### WHAT YOU NEED TO DO
Note how many lines in the entries contain the string "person", then give that number and nothing else.

+++ RECORD EXTRACTS +++

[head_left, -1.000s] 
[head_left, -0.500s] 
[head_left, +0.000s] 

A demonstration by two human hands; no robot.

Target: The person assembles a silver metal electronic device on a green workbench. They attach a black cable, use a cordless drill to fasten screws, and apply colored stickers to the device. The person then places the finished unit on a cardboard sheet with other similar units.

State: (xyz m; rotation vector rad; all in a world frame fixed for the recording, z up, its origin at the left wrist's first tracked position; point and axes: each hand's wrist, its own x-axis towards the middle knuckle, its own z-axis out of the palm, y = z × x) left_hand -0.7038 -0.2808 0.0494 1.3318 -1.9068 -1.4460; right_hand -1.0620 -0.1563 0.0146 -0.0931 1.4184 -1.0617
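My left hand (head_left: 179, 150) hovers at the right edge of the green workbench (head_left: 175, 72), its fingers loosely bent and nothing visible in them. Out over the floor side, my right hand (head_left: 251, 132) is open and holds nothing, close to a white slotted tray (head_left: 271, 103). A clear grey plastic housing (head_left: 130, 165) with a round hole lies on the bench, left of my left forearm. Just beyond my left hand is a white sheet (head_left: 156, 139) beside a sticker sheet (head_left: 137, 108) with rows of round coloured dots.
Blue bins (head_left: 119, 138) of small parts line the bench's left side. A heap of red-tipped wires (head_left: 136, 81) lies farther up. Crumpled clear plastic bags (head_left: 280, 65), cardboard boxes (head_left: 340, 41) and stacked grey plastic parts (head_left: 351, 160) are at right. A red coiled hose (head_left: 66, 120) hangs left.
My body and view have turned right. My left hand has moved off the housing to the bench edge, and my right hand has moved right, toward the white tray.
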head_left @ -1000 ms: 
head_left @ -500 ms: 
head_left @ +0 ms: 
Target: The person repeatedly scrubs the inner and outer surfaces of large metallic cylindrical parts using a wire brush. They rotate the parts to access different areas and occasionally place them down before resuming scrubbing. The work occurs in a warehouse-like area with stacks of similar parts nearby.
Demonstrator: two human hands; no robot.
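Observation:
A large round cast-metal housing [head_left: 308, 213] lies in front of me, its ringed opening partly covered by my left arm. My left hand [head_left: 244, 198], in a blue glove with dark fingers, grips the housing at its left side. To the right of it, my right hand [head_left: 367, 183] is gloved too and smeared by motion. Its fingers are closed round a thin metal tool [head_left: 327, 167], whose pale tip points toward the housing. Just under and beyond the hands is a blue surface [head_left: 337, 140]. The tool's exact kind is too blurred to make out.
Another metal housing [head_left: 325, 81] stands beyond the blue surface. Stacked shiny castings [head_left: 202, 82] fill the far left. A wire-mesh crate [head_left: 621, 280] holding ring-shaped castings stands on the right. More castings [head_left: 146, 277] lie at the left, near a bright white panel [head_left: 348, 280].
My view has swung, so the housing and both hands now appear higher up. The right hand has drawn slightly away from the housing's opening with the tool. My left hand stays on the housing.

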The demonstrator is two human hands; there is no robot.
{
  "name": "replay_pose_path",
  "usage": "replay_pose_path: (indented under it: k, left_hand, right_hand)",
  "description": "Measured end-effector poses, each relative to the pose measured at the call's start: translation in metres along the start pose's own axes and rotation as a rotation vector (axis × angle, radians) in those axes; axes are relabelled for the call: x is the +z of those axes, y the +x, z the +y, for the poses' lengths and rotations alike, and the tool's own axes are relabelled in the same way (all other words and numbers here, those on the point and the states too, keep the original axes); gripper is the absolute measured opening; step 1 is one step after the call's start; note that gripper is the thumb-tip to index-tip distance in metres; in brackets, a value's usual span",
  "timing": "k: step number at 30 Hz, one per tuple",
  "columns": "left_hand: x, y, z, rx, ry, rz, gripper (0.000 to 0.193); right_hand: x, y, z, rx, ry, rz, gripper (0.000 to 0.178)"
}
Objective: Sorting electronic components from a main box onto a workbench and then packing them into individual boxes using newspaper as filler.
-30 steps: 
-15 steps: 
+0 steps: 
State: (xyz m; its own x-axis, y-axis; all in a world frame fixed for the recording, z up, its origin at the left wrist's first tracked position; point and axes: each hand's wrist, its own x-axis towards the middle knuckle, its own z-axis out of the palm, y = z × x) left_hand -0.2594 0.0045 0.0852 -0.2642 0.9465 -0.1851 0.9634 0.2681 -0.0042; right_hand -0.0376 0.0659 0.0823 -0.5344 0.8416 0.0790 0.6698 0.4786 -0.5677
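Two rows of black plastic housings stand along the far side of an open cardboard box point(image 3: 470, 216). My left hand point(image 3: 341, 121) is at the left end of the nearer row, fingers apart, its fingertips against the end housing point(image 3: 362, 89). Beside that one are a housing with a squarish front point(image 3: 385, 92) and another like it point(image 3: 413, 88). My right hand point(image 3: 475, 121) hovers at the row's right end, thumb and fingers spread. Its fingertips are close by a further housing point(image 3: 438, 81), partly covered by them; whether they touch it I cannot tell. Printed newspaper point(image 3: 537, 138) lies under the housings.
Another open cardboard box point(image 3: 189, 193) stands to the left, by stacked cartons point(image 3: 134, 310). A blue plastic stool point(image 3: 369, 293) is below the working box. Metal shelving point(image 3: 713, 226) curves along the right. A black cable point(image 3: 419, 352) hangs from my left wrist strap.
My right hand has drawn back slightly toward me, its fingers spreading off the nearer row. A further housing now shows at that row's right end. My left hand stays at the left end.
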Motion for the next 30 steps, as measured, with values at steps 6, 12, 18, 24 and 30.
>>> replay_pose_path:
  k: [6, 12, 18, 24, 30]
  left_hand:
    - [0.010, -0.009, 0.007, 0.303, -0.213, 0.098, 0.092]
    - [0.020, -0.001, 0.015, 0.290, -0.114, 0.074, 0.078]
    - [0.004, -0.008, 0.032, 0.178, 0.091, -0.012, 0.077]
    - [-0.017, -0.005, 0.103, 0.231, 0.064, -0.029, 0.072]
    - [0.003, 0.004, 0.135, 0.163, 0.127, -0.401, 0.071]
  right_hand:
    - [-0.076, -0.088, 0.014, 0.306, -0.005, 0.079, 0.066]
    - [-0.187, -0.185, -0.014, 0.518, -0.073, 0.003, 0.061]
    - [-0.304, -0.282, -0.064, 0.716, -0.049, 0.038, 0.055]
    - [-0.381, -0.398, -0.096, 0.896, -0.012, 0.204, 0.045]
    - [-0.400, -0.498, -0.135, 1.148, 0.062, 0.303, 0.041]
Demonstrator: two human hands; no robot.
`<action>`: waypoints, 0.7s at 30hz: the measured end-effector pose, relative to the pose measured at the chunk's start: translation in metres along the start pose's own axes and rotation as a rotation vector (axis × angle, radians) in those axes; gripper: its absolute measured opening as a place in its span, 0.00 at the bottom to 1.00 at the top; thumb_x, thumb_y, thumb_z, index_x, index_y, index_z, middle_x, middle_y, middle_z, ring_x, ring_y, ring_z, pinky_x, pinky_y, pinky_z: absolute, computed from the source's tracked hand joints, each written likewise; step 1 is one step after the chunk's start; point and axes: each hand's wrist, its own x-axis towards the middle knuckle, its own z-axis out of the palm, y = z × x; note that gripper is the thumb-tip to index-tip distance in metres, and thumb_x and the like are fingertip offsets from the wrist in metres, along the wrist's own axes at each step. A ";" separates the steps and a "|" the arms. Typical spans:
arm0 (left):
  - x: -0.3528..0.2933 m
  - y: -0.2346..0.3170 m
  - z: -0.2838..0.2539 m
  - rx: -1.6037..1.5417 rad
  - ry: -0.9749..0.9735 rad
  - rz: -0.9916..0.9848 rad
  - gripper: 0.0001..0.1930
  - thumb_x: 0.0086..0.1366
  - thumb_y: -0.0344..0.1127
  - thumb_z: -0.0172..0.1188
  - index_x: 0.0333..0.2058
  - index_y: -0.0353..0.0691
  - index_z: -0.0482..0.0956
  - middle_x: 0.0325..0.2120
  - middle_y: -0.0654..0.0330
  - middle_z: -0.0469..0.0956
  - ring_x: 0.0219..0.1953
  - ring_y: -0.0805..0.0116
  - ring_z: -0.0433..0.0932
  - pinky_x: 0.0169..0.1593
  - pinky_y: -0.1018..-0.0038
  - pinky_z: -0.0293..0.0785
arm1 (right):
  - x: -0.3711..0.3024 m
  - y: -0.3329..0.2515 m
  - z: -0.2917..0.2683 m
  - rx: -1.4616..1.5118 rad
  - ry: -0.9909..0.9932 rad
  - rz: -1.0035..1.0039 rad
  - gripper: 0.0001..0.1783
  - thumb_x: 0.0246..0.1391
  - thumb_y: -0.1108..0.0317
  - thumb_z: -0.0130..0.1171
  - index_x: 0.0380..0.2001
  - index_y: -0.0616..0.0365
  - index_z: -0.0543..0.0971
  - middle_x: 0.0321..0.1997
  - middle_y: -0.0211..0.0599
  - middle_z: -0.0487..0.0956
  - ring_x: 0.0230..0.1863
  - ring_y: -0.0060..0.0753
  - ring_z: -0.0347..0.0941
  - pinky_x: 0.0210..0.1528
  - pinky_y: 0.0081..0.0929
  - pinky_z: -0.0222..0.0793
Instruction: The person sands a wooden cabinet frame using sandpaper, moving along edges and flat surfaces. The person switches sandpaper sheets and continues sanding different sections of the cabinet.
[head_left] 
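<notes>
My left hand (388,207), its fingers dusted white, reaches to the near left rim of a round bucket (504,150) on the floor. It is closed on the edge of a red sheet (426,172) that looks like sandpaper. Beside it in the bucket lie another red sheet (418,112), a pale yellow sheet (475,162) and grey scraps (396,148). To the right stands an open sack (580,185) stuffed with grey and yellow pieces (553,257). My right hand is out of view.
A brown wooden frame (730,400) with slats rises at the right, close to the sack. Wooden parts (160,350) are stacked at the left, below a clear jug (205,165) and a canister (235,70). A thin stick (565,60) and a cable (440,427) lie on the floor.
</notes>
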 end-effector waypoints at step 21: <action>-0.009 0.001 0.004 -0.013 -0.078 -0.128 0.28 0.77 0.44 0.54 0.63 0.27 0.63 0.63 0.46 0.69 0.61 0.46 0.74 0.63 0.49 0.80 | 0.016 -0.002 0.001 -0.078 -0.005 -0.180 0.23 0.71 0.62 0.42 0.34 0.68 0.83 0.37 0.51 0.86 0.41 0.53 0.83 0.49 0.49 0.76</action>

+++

### SOLUTION
3